Он был прав, этот седой доктор с добрым лицом, в круглых очках и с пышными усами. Я кивнул.
Через два дня Остенмайера взяли гестаповцы, когда он выходил из гостиницы. Его допрашивали сутки. Спасло его только личное вмешательство Геббельса: министр пропаганды давно был любителем статей Остенмайера и не мог позволить, чтобы его посадили. Его заслуги в научной работе перевесили крамольные слова, которые он сказал мне, и вскоре его отпустили. Он блистательно выступил на конференции с докладом о роли фольклора в формировании сознания, а затем уехал в Мюнхен.
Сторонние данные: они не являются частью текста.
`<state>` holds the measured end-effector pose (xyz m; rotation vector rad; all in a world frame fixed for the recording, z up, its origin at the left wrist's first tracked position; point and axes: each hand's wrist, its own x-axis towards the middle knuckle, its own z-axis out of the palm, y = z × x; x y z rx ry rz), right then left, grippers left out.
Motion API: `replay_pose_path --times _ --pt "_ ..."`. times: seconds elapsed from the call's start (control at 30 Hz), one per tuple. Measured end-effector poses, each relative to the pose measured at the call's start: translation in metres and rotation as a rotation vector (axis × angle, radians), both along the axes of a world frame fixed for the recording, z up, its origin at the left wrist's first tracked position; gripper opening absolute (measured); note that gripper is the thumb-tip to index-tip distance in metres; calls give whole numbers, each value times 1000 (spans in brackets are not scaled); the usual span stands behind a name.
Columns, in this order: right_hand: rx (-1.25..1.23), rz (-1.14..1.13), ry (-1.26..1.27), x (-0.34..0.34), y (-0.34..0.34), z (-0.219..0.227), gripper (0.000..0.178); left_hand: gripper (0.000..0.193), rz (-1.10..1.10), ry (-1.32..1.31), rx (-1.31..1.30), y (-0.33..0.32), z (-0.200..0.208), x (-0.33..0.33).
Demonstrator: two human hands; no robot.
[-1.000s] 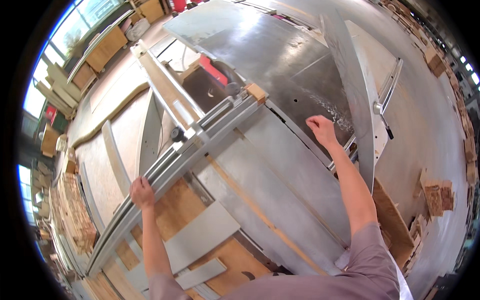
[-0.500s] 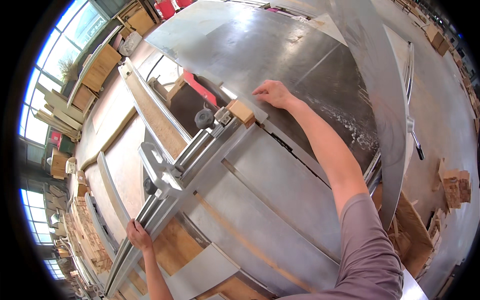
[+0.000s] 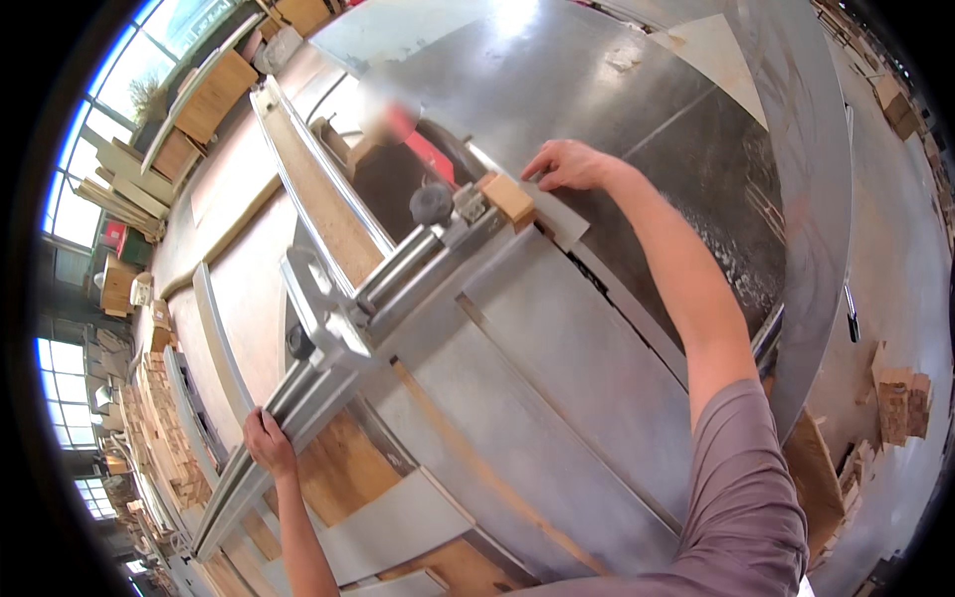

Нет, донес на него не я. Скорее всего, это был официант или кто-то с соседнего столика. Хотя, если честно, я должен был предупредить, что за мной, как за сотрудником разведки, могут следить. И за моими контактами. Почему я этого не сделал? Я не хотел, чтобы он знал о моей работе в разведке.
Больше мы с ним не виделись.
Его слова о демонах я вспоминал после начала войны, ожидая прихода немецких войск. Это были тревожные дни: каждый день поступали новые известия об отступлении польской армии, но молниеносная война оказалась немного дольше, чем думало наше командование. Я нервничал: нужно было вести себя как обычно, чтобы не вызвать ни у кого подозрений. Я прекрасно понимал, что если раскроюсь, меня шлепнут на месте без лишних сантиментов. Выезжать из Кракова навстречу войскам тоже было опасно — я совсем не хотел попасть под снаряд или встретить шальную пулю.
В городе царила паника. Люди собирали пожитки и уезжали. Все понимали, что сдача Кракова — вопрос времени. Многие коллеги из нашей редакции перебрались в Варшаву. Меня звали с собой, но я отвечал, что не оставлю своего города, чем снискал особенное уважение Ожешко: в нем проснулся совершенно яростный патриотизм. А еще он стал слишком много пить.